Nothing in the data is to be left out; copy it exactly.

◇ ◇ ◇ ◇

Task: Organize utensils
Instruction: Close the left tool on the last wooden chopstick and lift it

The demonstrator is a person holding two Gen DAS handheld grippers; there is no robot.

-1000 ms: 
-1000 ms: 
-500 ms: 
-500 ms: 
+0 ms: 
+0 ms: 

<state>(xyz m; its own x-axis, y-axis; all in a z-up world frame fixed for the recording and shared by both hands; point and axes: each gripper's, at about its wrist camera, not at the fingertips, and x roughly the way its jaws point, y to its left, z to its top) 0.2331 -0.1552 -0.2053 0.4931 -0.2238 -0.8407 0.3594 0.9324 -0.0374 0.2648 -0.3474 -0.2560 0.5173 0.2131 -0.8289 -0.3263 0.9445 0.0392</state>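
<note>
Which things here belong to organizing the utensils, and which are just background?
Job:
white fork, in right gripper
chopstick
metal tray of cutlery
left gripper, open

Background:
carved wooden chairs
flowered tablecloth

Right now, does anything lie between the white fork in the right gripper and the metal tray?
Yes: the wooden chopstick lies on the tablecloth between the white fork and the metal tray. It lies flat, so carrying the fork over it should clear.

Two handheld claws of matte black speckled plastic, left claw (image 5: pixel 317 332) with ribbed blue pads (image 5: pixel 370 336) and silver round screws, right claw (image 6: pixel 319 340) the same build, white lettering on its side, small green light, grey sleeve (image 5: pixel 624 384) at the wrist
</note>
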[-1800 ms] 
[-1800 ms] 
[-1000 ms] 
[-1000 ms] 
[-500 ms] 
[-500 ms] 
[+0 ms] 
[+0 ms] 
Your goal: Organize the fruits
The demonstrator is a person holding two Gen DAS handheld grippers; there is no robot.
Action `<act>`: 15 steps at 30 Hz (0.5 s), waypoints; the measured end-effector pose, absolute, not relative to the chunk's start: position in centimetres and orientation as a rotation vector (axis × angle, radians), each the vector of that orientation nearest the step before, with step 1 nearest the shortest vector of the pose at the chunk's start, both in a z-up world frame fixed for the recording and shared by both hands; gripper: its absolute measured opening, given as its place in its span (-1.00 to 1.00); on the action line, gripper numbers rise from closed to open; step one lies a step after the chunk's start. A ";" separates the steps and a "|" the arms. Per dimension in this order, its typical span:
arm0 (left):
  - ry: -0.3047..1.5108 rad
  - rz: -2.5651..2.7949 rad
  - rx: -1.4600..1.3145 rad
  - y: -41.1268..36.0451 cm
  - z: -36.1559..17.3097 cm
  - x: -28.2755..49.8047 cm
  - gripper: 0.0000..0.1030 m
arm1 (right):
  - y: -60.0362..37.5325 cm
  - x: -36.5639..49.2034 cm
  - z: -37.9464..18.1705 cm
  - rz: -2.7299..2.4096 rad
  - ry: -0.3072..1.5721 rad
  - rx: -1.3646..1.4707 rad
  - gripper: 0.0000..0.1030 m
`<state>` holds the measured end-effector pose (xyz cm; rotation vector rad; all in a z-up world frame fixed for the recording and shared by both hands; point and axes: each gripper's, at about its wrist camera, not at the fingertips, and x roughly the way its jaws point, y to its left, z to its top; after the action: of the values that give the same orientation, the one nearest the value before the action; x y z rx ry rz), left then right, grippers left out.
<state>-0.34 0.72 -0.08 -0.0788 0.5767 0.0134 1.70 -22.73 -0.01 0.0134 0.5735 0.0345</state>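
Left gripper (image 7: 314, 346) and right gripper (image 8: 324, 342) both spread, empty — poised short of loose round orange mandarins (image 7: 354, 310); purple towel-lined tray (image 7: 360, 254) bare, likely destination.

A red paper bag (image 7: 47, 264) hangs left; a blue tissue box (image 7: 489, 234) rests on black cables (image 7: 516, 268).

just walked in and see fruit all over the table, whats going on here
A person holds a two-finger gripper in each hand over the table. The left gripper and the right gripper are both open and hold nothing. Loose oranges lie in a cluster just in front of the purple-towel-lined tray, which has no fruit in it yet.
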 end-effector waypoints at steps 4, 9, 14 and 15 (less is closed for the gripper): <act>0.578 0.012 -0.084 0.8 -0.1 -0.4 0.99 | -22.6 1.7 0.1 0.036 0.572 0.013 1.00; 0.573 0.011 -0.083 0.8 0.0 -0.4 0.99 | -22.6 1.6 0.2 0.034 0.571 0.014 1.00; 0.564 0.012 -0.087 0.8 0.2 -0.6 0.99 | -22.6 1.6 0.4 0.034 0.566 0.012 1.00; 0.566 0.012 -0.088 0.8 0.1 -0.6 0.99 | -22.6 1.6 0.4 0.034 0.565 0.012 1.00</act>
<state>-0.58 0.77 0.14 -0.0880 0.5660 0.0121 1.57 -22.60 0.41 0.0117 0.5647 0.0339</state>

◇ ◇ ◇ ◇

* Solution
Task: Organize utensils
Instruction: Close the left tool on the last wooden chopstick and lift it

The demonstrator is a person holding two Gen DAS handheld grippers; there is no robot.

-1000 ms: 
-1000 ms: 
-500 ms: 
-500 ms: 
+0 ms: 
+0 ms: 

<state>(xyz m; its own x-axis, y-axis; all in a z-up world frame fixed for the recording and shared by both hands; point and axes: each gripper's, at about its wrist camera, not at the fingertips, and x roughly the way its jaws point, y to its left, z to its top) 0.2331 -0.1552 -0.2053 0.4931 -0.2238 -0.8407 0.3594 0.9324 -0.0374 0.2648 -0.3474 -0.2560 0.5173 0.2131 -0.8289 -0.3263 0.9445 0.0392</state>
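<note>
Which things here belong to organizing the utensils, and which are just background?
Job:
white fork, in right gripper
chopstick
metal tray of cutlery
left gripper, open

Background:
carved wooden chairs
flowered tablecloth

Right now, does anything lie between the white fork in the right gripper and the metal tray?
Yes: the wooden chopstick lies on the tablecloth between the white fork and the metal tray. It lies flat, so carrying the fork over it should clear.

Two handheld claws of matte black speckled plastic, left claw (image 5: pixel 317 332) with ribbed blue pads (image 5: pixel 370 336) and silver round screws, right claw (image 6: pixel 319 340) the same build, white lettering on its side, small green light, grey sleeve (image 5: pixel 624 384) at the wrist
</note>
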[-1800 ms] 
[-1800 ms] 
[-1000 ms] 
[-1000 ms] 
[-500 ms] 
[-500 ms] 
[+0 ms] 
[+0 ms] 
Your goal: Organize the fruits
The demonstrator is a person holding two Gen DAS handheld grippers; there is no robot.
Action `<act>`: 15 steps at 30 Hz (0.5 s), waypoints; the measured end-effector pose, absolute, not relative to the chunk's start: position in centimetres and orientation as a rotation vector (axis × angle, radians), each the vector of that orientation nearest the step before, with step 1 nearest the shortest vector of the pose at the chunk's start, both in a z-up world frame fixed for the recording and shared by both hands; gripper: its absolute measured opening, given as its place in its span (-1.00 to 1.00); on the action line, gripper numbers rise from closed to open; step one lies a step after the chunk's start. A ";" separates the steps and a "|" the arms. Per dimension in this order, its typical span:
arm0 (left):
  - ry: -0.3047..1.5108 rad
  - rz: -2.5651..2.7949 rad
  - rx: -1.4600..1.3145 rad
  - y: -41.1268..36.0451 cm
  - z: -36.1559..17.3097 cm
  - x: -28.2755..49.8047 cm
  - gripper: 0.0000..0.1030 m
arm1 (right):
  - y: -60.0362..37.5325 cm
  - x: -36.5639..49.2034 cm
  - z: -37.9464..18.1705 cm
  - rz: -2.7299..2.4096 rad
  - ry: -0.3072..1.5721 rad
  - rx: -1.3646..1.4707 rad
  - gripper: 0.0000..0.1030 m
`<state>` holds the measured end-effector pose (xyz cm; rotation vector rad; all in a z-up world frame fixed for the recording and shared by both hands; point and axes: each gripper's, at about its wrist camera, not at the fingertips, and x roughly the way its jaws point, y to its left, z to its top; after the action: of the values that give the same orientation, the one nearest the value before the action; x y z rx ry rz), left then right, grippers left out.
<state>-0.34 0.72 -0.08 -0.0788 0.5767 0.0134 1.70 -22.73 -0.01 0.0134 0.5735 0.0345</state>
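Left gripper (image 7: 314, 346) and right gripper (image 8: 324, 342) both spread, empty — poised short of loose round orange mandarins (image 7: 354, 310); purple towel-lined tray (image 7: 360, 254) bare, likely destination.

A red paper bag (image 7: 47, 264) hangs left; a blue tissue box (image 7: 489, 234) rests on black cables (image 7: 516, 268).

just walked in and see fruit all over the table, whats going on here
A person holds a two-finger gripper in each hand over the table. The left gripper and the right gripper are both open and hold nothing. Loose oranges lie in a cluster just in front of the purple-towel-lined tray, which has no fruit in it yet.
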 end-effector waypoints at steps 4, 9, 14 and 15 (less is closed for the gripper): <act>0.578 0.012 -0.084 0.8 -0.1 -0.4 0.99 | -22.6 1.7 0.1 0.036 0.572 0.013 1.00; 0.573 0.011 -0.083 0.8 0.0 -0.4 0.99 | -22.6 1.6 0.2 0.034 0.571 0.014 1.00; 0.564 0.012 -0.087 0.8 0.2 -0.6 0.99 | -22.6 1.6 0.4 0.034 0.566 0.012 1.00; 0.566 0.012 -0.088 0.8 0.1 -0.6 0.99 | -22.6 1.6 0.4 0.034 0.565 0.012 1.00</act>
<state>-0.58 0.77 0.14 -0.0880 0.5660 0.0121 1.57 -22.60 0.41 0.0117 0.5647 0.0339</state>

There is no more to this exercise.